7 Haziran 2015 genel seçiminin ardından şüphesiz en fazla tartışılan ve konuşulan parti MHP oldu.

Seçimin ardından 4 partili Meclis içinde gözler MHP'ye çevrildi, tüm politikalar MHP üzerinden yürütülmeye çalışıldı.

Fakat MHP üzerinden yapılan politikalar hedefine ulaşmadı.

Özellikle MHP Genel Başkanı Devlet Bahçeli'nin sezgilerine güvenerek temkinli tutumu ve parti içinde farklı seslere izin vermemesi bu noktada önemli rol oynadı.

Gelinen süreçte yapılmak istenen oyunları bozdu; Sayın Bahçeli.

Peki, Sayın Bahçeli, doğru bir siyaset mi yürüttü?

MHP'nin 40 küsur yıllık geçmişine baktığımızda yürüttüğü siyasetin doğruluğu ortaya çıkar.

Bir kere MHP, hiçbir zaman bölücülerle aynı masada olamayacağı gibi bölücülere destek verilmesini de hoş karşılamaz.

Nitekim AK Parti karşıtı çevrenin, "AK Parti'yi ne pahasına olursa olsun devirmeliyiz" düşüncesi neticesinde ortaya çıkan tablo karşısında MHP'yi kendi yanlarına çekme yolları hayalperestlikten başka bir şey değildi.

CHP-MHP-HDP'yi içine alan yüzde 60'lık blok da laf-ı güzaftan öteye gitmeyen söylemlerdi.

HDP'nin olduğu bir koalisyonda MHP'nin bulunması tüm dava geçmişine ihanettir. Böyle bir ihanete bırakın Sayın Bahçeli'yi hiçbir milliyetçi-ülkücü insan rıza gösteremez.

CHP ve HDP'nin Meclis Başkanlığı seçimine kadar yüzde 60 bloktan bahsetmesi işte bu anlamda olmayacak duaya amin demekti.

Meclis seçiminde MHP, Cumhurbaşkanı Adayı Prof. Dr. Ekmeleddin İhsanoğlu'nu aday göstermiş, sonuna kadar arkasında durmuştur.

Oysa CHP, MHP ile ortak çıkardığı çatı adayı Prof. Dr. Ekmeleddin İhsanoğlu'nu desteklemek yerine Deniz Baykal'ı aday göstermiştir.

Burada da Sayın Bahçeli bir oyunu bozmuştur.

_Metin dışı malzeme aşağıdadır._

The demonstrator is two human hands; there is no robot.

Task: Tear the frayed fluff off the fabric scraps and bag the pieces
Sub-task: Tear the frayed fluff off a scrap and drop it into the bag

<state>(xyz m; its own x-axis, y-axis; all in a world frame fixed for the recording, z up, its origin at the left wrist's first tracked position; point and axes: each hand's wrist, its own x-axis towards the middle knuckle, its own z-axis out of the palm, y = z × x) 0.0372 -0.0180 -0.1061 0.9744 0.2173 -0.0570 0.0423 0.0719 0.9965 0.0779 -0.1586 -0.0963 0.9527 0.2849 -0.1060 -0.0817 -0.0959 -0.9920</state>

CHP'nin bir emrivaki ile MHP ve HDP'yi bir araya getirip Meclis Başkanlığı'nı ve AK Parti ile koalisyonu garantiye alma hesabı tutmadı.

Diğer yandan Cumhurbaşkanı Recep Tayyip Erdoğan'ın seçimin hemen ardından Baykal'la görüşmesinin ardından çıkan, Baykal- Erdoğan pazarlığı haberleri MHP'de soru işaretlerine neden olmuştur.

Eğer MHP, Baykal'ı destekleseydi doğrudan iddia edilen ve HDP'nin de içinde olduğu yüzde 60'lık blok içinde yer alıp, siyasi varlığı büyük tehlikeye girecekti.

MHP, Baykal'a destek verseydi şimdi yapıldığı gibi tersinden karalanacaktı. Solun hatta bölücülerin koltuk değneği olmakla suçlanacaktı.

Sayın Bahçeli'nin temkinli, dirayetli ve ihtiyatlı duruşu neticesinde, bir anlamda AK Parti'nin de, "Bizi bitirmek için yüzde 60'lık blok oluşturdular ama güçleri yetmedi" hevesi kursaklarında kaldı.

Koalisyon görüşmelerinde MHP aynı ihtiyatlı tutumunu sergiledi. Gelişmelere göre adımını attı.

Sayın Bahçeli, seçim akşamında yaptığı gibi AK Parti-CHP ve istiyorlarsa HDP'yi içine alan koalisyon formülünü ifade etti.

Her iki durumda da iktidar da yer almayıp, ana muhalefet görevi yapacağını vurguladı.

Çünkü MHP 12 yıllık süreçte tüm politikalarını AK Parti üzerine kurmuş ve söylemlerini bu yönde kamuoyuna deklere etmiştir.

Sayın Bahçeli'nin ifade ettiği gibi, "Kırmızı plaka..." hevesine kalıp bu söylemleri yok saymak köklü geçmişe sahip partiye yakışmazdı.

Koalisyon sürecindeki ilk görüşmede de Başbakan Ahmet Davutoğlu'na bu yönde açıklamalar yapılmıştı.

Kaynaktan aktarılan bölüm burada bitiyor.